● **WHAT IS NEEDED**
An exact transcription of the lines below, from the first through the one containing "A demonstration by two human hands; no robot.", is the only output wanted.

Top of DATA EXTRACT

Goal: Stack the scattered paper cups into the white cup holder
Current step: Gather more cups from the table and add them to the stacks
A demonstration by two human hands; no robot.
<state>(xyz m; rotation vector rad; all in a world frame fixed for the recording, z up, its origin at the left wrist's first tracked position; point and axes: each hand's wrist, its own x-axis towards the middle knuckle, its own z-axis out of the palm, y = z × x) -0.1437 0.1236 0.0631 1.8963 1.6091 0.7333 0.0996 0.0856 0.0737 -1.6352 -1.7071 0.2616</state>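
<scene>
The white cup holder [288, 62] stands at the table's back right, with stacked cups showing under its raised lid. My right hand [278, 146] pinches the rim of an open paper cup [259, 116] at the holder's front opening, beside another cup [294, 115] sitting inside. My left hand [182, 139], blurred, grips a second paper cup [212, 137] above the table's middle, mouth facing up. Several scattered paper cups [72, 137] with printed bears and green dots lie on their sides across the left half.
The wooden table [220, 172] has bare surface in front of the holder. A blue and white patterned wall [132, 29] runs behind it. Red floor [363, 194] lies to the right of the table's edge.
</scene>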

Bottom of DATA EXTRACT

● **SOLUTION FOR THIS TASK**
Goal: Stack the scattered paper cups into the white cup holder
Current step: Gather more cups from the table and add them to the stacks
A demonstration by two human hands; no robot.

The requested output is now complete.